Exercise directions
From the records below, copy each line that has the word "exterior" in it.

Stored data

== Segment start ==

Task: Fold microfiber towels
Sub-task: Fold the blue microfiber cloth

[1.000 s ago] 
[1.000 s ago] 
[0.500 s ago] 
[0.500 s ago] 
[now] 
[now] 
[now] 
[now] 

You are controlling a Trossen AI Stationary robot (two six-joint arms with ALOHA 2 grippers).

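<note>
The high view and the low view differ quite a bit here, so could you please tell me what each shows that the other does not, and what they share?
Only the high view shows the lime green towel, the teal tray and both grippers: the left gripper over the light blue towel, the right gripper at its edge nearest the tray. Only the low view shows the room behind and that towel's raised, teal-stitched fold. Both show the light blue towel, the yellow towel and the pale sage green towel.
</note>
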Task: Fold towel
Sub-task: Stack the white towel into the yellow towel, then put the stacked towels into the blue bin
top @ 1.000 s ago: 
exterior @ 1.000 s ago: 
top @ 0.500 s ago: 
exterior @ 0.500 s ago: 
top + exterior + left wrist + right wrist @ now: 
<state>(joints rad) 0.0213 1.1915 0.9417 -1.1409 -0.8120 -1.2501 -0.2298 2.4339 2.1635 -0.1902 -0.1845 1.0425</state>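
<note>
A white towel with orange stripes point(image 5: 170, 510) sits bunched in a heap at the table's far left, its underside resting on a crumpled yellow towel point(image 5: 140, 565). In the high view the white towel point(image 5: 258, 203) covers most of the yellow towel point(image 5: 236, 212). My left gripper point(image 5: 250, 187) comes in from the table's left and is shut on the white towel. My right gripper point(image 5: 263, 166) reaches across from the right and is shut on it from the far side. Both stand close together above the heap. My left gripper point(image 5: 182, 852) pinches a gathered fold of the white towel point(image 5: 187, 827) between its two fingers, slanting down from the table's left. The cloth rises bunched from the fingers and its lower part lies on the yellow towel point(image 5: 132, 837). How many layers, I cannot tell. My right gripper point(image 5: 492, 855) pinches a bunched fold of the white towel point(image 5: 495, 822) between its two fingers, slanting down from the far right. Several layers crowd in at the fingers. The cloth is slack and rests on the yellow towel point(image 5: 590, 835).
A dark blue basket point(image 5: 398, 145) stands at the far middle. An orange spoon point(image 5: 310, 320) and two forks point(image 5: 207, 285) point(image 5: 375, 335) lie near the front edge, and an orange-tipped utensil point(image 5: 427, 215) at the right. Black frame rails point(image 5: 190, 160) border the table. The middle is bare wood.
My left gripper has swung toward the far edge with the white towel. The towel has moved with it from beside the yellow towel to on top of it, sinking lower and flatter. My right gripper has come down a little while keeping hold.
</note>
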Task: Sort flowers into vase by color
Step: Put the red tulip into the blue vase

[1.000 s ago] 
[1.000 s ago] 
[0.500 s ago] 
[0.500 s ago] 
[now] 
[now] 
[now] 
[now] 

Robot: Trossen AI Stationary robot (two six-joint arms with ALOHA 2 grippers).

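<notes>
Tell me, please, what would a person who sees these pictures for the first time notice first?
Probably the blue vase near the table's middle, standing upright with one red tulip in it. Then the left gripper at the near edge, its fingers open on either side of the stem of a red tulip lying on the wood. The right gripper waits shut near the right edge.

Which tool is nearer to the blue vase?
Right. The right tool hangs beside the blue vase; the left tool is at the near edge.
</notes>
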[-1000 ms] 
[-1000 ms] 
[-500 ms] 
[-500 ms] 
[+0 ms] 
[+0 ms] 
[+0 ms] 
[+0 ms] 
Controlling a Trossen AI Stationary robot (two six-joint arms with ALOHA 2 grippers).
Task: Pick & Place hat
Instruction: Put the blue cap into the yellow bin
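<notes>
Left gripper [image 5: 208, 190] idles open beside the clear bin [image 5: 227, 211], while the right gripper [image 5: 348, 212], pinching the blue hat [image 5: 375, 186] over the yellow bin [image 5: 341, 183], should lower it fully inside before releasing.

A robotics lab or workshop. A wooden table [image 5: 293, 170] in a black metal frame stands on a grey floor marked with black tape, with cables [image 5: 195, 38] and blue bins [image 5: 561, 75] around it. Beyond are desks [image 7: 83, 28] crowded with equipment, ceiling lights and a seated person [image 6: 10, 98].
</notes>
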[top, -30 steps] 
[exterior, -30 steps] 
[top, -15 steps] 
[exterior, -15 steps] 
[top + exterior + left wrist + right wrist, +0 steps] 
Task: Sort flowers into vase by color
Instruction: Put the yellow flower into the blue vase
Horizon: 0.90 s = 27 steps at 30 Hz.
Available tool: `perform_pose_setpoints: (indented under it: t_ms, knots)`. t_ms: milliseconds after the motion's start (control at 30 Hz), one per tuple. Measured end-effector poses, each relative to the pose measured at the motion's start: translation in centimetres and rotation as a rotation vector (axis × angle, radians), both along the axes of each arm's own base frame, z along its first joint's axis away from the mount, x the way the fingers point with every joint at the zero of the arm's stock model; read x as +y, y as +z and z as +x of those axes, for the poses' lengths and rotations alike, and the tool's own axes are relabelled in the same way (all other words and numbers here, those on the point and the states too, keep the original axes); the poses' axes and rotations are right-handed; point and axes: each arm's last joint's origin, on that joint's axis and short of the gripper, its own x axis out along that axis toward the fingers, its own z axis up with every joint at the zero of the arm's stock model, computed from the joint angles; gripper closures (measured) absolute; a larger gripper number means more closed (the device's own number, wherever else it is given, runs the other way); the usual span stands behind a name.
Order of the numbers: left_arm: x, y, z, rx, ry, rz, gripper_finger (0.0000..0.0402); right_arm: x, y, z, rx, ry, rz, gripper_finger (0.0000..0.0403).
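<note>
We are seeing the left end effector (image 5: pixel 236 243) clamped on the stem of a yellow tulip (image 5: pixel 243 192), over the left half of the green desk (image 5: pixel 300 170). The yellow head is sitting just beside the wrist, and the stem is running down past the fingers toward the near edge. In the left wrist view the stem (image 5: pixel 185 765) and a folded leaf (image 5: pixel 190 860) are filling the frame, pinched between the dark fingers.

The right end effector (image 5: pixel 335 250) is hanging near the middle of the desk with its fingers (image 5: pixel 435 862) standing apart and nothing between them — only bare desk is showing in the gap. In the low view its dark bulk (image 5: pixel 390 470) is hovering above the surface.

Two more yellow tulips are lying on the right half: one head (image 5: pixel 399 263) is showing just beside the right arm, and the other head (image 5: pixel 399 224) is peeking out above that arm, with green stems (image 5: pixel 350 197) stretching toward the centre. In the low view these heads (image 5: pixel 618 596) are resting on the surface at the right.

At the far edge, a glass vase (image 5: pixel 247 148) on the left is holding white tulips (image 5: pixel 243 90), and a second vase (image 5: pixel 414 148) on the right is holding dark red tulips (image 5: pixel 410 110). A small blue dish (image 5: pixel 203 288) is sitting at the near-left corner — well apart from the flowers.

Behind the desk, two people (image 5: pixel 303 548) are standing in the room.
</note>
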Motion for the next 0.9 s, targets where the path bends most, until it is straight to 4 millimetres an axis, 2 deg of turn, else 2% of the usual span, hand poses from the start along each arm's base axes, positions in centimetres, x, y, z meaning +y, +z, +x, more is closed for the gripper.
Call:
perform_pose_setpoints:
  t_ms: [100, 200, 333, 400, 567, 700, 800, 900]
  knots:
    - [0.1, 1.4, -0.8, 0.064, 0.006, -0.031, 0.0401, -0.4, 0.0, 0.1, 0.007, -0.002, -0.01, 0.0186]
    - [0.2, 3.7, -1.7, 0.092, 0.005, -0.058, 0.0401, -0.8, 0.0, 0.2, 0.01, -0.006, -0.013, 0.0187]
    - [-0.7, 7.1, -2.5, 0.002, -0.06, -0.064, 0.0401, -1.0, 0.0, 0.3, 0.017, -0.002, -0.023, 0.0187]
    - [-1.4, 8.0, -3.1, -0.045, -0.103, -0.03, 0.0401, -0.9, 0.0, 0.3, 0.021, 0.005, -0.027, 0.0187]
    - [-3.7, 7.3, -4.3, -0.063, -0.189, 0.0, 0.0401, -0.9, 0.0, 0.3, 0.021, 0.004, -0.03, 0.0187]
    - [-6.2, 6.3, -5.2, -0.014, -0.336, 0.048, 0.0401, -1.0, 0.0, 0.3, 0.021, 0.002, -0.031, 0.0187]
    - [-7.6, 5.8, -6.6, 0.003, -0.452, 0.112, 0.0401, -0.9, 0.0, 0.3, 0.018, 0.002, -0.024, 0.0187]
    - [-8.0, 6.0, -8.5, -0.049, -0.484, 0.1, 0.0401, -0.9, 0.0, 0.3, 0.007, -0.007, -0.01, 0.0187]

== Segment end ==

Solution to the exercise
exterior @ 1.000 s ago: 
exterior @ 0.500 s ago: 
top + exterior + left wrist + right wrist @ now: 
[exterior, -30 steps] 
[exterior, -15 steps] 
[top + exterior + left wrist + right wrist, +0 steps] 

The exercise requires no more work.